I'm one of those hold outs who still eats vegan and mostly avoids animal products. I think that comparisons of animal exploitation to the nazi genocides are grossly oversimplified (because, honestly, we are worse on an all the time basis to animals than to other humans, and the level of dehumanization required for  the genocide only speaks to how out of touch civilized humans are with other life...)
That said, if there is a cure that will possibly help prevent my death or that of someone I love, I have no moral objections to it, because, fuck morals. We do what we can to survive and to help those we love, and acting from some position of ideolgical purity doesn't matter much in the end. On the other hand, I don't know that I would choose treatment if I thought it would help justify the ongoing torture or murder of others, though, I have yet to be diagnosed with anything that requires me to make that choice, though my family medical history and the choices I've made lead me to think I will at some point confront this in a much more intimate way. If and when that happens I will respond with more than a comment.

ingrate: "if there is a cure that will possibly help prevent my death or that of someone I love, I have no moral objections to it, because, fuck morals. We do what we can to survive and to help those we love, and acting from some position of ideolgical purity doesn't matter much in the end. "

you said it! (although my desire would be to prevent suffering, not necessarily death).
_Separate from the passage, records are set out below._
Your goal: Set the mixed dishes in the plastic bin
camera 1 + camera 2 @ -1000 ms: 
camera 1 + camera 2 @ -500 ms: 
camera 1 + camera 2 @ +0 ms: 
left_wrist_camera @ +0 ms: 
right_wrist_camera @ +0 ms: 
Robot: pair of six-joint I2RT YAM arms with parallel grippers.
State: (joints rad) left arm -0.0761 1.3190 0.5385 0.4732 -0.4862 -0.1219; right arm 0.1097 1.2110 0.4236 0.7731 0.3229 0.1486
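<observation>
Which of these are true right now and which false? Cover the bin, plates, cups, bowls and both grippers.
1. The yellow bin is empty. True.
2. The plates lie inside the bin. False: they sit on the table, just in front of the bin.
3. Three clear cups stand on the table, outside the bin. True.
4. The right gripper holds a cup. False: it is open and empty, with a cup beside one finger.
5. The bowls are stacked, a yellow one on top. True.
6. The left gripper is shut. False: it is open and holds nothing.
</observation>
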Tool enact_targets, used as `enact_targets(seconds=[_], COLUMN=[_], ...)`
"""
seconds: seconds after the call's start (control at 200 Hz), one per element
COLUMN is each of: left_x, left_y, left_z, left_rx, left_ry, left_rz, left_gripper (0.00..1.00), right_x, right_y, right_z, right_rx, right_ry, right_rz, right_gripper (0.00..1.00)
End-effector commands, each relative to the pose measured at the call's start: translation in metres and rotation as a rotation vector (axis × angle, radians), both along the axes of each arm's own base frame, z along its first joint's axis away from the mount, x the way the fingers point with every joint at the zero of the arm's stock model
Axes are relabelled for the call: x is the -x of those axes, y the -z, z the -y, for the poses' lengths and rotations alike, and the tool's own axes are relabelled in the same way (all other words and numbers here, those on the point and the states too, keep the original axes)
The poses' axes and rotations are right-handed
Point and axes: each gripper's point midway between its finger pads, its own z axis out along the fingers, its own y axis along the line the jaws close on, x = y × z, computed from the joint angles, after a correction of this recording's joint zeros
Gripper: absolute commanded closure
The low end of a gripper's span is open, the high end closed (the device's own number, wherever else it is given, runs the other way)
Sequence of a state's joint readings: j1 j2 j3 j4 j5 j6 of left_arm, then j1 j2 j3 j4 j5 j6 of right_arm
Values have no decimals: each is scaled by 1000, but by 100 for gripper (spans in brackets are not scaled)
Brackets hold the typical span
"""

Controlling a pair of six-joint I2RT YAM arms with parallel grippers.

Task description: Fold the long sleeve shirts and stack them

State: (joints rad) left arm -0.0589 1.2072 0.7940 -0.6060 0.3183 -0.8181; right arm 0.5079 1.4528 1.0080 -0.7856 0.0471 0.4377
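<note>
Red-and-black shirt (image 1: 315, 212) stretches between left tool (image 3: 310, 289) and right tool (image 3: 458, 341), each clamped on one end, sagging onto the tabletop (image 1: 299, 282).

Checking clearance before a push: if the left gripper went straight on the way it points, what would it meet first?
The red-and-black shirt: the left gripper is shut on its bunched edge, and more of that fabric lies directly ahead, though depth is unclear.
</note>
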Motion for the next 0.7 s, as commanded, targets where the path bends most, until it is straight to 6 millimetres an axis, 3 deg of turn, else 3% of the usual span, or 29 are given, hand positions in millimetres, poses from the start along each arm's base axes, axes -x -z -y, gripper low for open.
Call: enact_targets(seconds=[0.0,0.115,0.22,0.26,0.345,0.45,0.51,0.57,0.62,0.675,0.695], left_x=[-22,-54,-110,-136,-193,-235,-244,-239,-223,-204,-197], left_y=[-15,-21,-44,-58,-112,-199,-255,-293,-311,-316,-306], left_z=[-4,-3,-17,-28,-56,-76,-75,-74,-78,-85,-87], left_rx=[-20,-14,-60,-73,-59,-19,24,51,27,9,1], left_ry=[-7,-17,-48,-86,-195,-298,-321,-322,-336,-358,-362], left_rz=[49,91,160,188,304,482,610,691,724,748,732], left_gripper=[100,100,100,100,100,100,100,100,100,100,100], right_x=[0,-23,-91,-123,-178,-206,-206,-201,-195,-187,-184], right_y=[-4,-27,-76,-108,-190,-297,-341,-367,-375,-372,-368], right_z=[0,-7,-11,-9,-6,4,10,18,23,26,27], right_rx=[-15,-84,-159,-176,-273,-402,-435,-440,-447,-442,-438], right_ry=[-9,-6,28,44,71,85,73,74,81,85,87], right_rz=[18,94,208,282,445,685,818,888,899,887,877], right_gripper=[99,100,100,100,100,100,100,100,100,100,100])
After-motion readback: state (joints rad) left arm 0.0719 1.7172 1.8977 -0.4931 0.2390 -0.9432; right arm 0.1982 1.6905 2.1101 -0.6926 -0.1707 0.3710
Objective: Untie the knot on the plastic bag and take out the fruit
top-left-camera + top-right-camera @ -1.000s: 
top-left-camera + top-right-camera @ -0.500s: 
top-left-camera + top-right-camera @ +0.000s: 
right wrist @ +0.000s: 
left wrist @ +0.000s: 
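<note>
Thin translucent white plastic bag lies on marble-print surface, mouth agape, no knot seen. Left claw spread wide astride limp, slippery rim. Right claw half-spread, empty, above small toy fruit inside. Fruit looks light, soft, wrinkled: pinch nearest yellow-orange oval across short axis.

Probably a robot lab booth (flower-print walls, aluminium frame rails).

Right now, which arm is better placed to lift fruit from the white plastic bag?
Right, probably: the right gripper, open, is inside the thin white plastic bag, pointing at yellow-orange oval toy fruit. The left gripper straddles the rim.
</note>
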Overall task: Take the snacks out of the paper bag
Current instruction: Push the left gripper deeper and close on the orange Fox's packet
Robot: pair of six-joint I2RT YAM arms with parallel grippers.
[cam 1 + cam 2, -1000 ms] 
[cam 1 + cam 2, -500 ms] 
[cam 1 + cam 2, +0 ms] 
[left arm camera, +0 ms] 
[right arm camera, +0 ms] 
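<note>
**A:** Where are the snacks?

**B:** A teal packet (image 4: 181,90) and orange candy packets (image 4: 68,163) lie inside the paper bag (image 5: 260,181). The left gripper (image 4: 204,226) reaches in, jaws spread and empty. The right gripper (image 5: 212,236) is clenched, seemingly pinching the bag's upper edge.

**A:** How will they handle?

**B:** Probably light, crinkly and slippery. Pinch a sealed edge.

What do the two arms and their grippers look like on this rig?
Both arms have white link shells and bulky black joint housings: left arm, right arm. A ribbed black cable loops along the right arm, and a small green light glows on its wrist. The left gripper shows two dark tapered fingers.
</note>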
and i think what you said here raises the most interesting questions:

" On the other hand, I don't know that I would choose treatment if I thought it would help justify the ongoing torture or murder of others"

i find it rather interesting to ponder how we each - individually - address this sort of question. 

as for human treatment of others (including animals of all sorts), i'm sure one could come up with all kinds of analyses around human treatment of other humans vs human treatment of non-human beings (not just other animals). but i absolutely think the underlying causes are the same, and - at the risk of sounding like a primmie, which i am not - i think it starts with domestication and everything around that. sure, humans may have dominated/exploited other non-human beings for a bit before they started doing it to other human animals, but how significant is that in the big picture, when it is very clear that for quite a long time now, humans dominate others of every species?

and to be clear: i do not see hunting wild animals for food/materials, or harvesting wild plants for food/materials, as domination or exploitation or torture etc. of course at some point it moves beyond simple survival (and immediate comfort). enter domestication.

for sure many (if not most) humans view non-humans as inherently less important lives and less worthy of any basic feelings or consideration. so if that is your point, it seems indisputable. but to me, in the big picture, the difference is negligible. a mindset of domination and control applies across the board. it is the same reason i refuse to acknowledge any human-human oppression as either more important, or more foundational, than the overarching mindset. again, i'm speaking of the big picture. in any specific situation, whatever dominations are affecting a being, are in fact the most important to them at that time. 

(wow, good coffee!!!)

I appreciate your clarifying the prevention of suffering over that of death. I fear and avoid suffering far more actively, though I don't want to come across as some cavalier death-defying bad ass, when in fact I am pretty far from it.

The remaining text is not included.